Weisheitszähne und Wurzelbehandlung

Wurzelkanalbehandlung (Endodontie) eines ZahnsWer sie schon einmal hat durchführen lassen müssen, dem springt spontan das obligatorische „AUA“ aus dem Mund (dabei gibt es wahrlich Schlimmeres – glauben Sie es mir!). Kaum eine Behandlungsvariante beim Zahnarzt ist so im Verruf, wie die Wurzelkanalbehandlung. O.k. vielleicht schneidet die Wurzelspitzenresektion noch ein wenig negativer ab, kommt allerdings in der Praxis auch längst nicht so häufig vor.

Und ausgerechnet die Übernahme der immensen Kosten eben dieser Wurzelkanalbehandlung wird im Falle – sollte es einen Weisheitszahn getroffen haben - von den Gesetzlichen Krankenkassen in den meisten Fällen komplett und rigoros abgelehnt. Da stellt sich dem interessierten Laien doch mal ganz schnell die Frage: Was bitteschön macht denn nun aber die Weisheitszähne so anders, als die anderen Zähne des bleibenden Gebisses? Und wann kann ich denn vielleicht doch mit einer Übernahme der Kosten durch meine Krankenkasse rechnen? Mit Verlaub – auch wir mussten hier zunächst einmal kräftig recherchieren:

Grundsätzlich gehört die endodontische Behandlung – so heißt nämlich die Behandlung der Wurzelkanäle auf „Zahnarzt“ – der Weisheitszähne nicht zur vertragszahnärztlichen Versorgung. Nur in seltenen Ausnahmefällen – nämlich der medizinischen Indikation - kann eine Bezuschussung dieser Behandlung erfolgen. Eine solche medizinische Indikation wäre beispielsweise, wenn der behandlungsbedürftige Weisheitszahn zur Aufnahme eines späteren Zahnersatzes unbedingt benötigt wird. Allerdings muss auch in diesem Fall der Zahnarzt den glasklaren Nachweis erbringen, dass eine korrekte Wurzelbehandlung auch wirklich möglich ist – also nicht etwa anatomische Gründe dies eigentlich von vornherein nahezu unmöglich machen.

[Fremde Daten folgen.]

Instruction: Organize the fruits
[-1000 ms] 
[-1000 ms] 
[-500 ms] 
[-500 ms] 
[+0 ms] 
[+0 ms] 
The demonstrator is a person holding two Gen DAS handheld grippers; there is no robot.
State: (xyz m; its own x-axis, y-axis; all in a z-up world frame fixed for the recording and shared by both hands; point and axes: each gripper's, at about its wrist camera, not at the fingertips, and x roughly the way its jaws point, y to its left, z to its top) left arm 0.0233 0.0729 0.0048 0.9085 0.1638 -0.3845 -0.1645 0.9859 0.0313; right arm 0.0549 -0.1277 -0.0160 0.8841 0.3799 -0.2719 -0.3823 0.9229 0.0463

Korrekt bedeutet in diesem Behandlungsfall, dass es dem Zahnarzt möglich ist, die Entzündung der Wurzelkanäle der Backenzähne (das können nur drei, in der Regel vier, manchmal aber auch fünf oder mehr Wurzelkanäle sein) komplett entfernen zu können. Leider handelt es sich in jedem Fall – ob nun Weisheitszahn oder „ganz normaler“ Backenzahn – um eine überaus zeitintensive Behandlung. Daher weigern sich auch viele Zahnärzte zu Recht, eine Wurzelkanalbehandlung für die Kassengebühr durchzuführen und treffen mit ihren Patienten privatärztliche Vereinbarungen, die aus eigener Tasche zu zahlen sind.

Kurzum: Eine endodontische Behandlung macht bestimmt in den meisten Fällen absolut Sinn – schließlich möchten wir alle gern unseren kompletten Zähne im Mund behalten. Allerdings sollte man in jedem Fall vor der Behandlung zum einen ausführlich mit dem Behandler, zum anderen ebenso ausführlich mit der Krankenkasse sprechen, damit es später kein teures Erwachen gibt.

Und im Fall des fast absolut niente, nullo, nix... von der Kasse bezuschussten Wurzelkanal-Behandlung eines Weisheitszahnes könnte gar der Weg einer zahnärztlichen Zweitmeinung Klarheit ins Dunkel bringen.